*INSTRUCTIONS FOR THE TASK:* For each record below, give an exact transcription.

*PROVIDED DATA:*
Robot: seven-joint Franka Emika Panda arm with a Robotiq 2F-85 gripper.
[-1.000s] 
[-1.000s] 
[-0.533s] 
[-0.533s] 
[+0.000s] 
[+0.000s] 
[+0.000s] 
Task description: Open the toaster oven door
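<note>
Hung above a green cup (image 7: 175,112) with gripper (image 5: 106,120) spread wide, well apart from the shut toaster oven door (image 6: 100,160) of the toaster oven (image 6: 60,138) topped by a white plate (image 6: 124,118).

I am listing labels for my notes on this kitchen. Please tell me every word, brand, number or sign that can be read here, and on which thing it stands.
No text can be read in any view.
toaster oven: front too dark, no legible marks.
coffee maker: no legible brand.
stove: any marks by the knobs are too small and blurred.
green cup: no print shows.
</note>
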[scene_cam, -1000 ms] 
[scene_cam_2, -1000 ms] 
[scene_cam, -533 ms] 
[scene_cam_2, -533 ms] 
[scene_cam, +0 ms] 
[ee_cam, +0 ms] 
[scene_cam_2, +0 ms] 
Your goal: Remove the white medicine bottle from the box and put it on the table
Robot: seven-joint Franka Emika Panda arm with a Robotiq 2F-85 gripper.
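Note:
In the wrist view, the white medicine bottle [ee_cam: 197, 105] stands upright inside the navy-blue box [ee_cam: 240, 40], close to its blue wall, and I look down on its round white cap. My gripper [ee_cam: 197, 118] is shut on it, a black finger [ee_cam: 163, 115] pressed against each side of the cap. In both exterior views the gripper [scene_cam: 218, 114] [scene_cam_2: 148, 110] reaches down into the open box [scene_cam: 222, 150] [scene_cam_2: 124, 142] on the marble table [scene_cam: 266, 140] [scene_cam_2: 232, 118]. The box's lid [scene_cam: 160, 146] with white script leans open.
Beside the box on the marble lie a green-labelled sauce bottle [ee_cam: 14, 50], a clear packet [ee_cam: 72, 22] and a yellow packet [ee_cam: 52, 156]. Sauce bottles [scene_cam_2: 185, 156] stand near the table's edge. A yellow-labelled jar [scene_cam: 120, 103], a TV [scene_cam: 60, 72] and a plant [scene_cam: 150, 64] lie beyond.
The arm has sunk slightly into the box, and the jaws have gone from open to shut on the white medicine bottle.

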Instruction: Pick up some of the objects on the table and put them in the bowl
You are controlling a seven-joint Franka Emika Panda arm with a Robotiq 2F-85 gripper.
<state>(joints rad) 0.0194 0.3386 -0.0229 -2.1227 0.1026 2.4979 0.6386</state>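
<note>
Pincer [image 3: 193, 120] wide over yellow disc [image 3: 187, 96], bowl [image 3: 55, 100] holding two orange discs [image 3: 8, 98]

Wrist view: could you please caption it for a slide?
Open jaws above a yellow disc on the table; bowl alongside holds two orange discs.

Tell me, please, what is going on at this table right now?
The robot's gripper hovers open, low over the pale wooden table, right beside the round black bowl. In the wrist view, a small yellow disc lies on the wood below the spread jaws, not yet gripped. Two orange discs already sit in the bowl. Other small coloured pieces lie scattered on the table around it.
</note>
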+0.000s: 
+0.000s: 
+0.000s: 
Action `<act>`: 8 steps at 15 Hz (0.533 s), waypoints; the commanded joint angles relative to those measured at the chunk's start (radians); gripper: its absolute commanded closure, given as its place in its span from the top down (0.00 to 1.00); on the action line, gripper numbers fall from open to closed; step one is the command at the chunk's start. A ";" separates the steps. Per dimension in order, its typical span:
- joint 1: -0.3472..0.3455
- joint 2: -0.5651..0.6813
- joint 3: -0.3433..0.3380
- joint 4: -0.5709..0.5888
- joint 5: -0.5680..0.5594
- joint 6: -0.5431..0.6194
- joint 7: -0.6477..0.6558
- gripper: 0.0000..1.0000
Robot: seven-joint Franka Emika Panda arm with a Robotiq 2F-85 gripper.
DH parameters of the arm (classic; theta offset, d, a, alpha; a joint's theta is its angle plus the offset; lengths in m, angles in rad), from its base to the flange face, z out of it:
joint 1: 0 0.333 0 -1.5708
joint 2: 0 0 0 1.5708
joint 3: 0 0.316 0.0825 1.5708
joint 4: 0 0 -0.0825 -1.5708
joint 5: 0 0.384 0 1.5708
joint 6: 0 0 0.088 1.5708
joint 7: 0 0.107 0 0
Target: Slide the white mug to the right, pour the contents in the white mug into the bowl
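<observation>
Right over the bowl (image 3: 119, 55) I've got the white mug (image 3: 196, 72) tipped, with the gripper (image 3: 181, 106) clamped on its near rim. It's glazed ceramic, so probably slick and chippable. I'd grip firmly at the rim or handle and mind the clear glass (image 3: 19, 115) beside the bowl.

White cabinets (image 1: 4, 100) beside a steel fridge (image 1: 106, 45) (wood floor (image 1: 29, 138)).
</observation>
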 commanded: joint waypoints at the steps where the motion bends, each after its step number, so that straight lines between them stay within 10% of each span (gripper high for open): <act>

*EXERCISE ANSWER:*
Robot: seven-joint Franka Emika Panda arm with a Robotiq 2F-85 gripper.
[-1.000s] 
[-1.000s] 
[-0.533s] 
[-0.533s] 
[+0.000s] 
[+0.000s] 
[+0.000s] 
Task description: Open the toaster oven door
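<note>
Hung above a green cup (image 7: 175,112) with gripper (image 5: 106,120) spread wide, well apart from the shut toaster oven door (image 6: 100,160) of the toaster oven (image 6: 60,138) topped by a white plate (image 6: 124,118).

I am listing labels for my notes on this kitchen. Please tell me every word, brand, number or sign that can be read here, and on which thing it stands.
No text can be read in any view.
toaster oven: front too dark, no legible marks.
coffee maker: no legible brand.
stove: any marks by the knobs are too small and blurred.
green cup: no print shows.
</note>
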[scene_cam, -1000 ms] 
[scene_cam_2, -1000 ms] 
[scene_cam, -533 ms] 
[scene_cam_2, -533 ms] 
[scene_cam, +0 ms] 
[ee_cam, +0 ms] 
[scene_cam_2, +0 ms] 
Your goal: Remove the white medicine bottle from the box and put it on the table
Robot: seven-joint Franka Emika Panda arm with a Robotiq 2F-85 gripper.
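Note:
In the wrist view, the white medicine bottle [ee_cam: 197, 105] stands upright inside the navy-blue box [ee_cam: 240, 40], close to its blue wall, and I look down on its round white cap. My gripper [ee_cam: 197, 118] is shut on it, a black finger [ee_cam: 163, 115] pressed against each side of the cap. In both exterior views the gripper [scene_cam: 218, 114] [scene_cam_2: 148, 110] reaches down into the open box [scene_cam: 222, 150] [scene_cam_2: 124, 142] on the marble table [scene_cam: 266, 140] [scene_cam_2: 232, 118]. The box's lid [scene_cam: 160, 146] with white script leans open.
Beside the box on the marble lie a green-labelled sauce bottle [ee_cam: 14, 50], a clear packet [ee_cam: 72, 22] and a yellow packet [ee_cam: 52, 156]. Sauce bottles [scene_cam_2: 185, 156] stand near the table's edge. A yellow-labelled jar [scene_cam: 120, 103], a TV [scene_cam: 60, 72] and a plant [scene_cam: 150, 64] lie beyond.
The arm has sunk slightly into the box, and the jaws have gone from open to shut on the white medicine bottle.
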
Instruction: Pick up some of the objects on the table and put them in the bowl
You are controlling a seven-joint Franka Emika Panda arm with a Robotiq 2F-85 gripper.
<state>(joints rad) 0.0194 0.3386 -0.0229 -2.1227 0.1026 2.4979 0.6386</state>
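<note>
Pincer [image 3: 193, 120] wide over yellow disc [image 3: 187, 96], bowl [image 3: 55, 100] holding two orange discs [image 3: 8, 98]

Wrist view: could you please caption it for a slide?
Open jaws above a yellow disc on the table; bowl alongside holds two orange discs.

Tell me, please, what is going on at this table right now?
The robot's gripper hovers open, low over the pale wooden table, right beside the round black bowl. In the wrist view, a small yellow disc lies on the wood below the spread jaws, not yet gripped. Two orange discs already sit in the bowl. Other small coloured pieces lie scattered on the table around it.
</note>
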+0.000s: 
+0.000s: 
+0.000s: 
Action `<act>`: 8 steps at 15 Hz (0.533 s), waypoints; the commanded joint angles relative to those measured at the chunk's start (radians); gripper: its absolute commanded closure, given as its place in its span from the top down (0.00 to 1.00); on the action line, gripper numbers fall from open to closed; step one is the command at the chunk's start. A ";" separates the steps. Per dimension in order, its typical span:
- joint 1: -0.3472..0.3455
- joint 2: -0.5651..0.6813
- joint 3: -0.3433..0.3380
- joint 4: -0.5709..0.5888
- joint 5: -0.5680..0.5594
- joint 6: -0.5431..0.6194
- joint 7: -0.6477..0.6558
- gripper: 0.0000..1.0000
Robot: seven-joint Franka Emika Panda arm with a Robotiq 2F-85 gripper.
DH parameters of the arm (classic; theta offset, d, a, alpha; a joint's theta is its angle plus the offset; lengths in m, angles in rad), from its base to the flange face, z out of it:
joint 1: 0 0.333 0 -1.5708
joint 2: 0 0 0 1.5708
joint 3: 0 0.316 0.0825 1.5708
joint 4: 0 0 -0.0825 -1.5708
joint 5: 0 0.384 0 1.5708
joint 6: 0 0 0.088 1.5708
joint 7: 0 0.107 0 0
Target: Slide the white mug to the right, pour the contents in the white mug into the bowl
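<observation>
Right over the bowl (image 3: 119, 55) I've got the white mug (image 3: 196, 72) tipped, with the gripper (image 3: 181, 106) clamped on its near rim. It's glazed ceramic, so probably slick and chippable. I'd grip firmly at the rim or handle and mind the clear glass (image 3: 19, 115) beside the bowl.

White cabinets (image 1: 4, 100) beside a steel fridge (image 1: 106, 45) (wood floor (image 1: 29, 138)).
</observation>
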 commanded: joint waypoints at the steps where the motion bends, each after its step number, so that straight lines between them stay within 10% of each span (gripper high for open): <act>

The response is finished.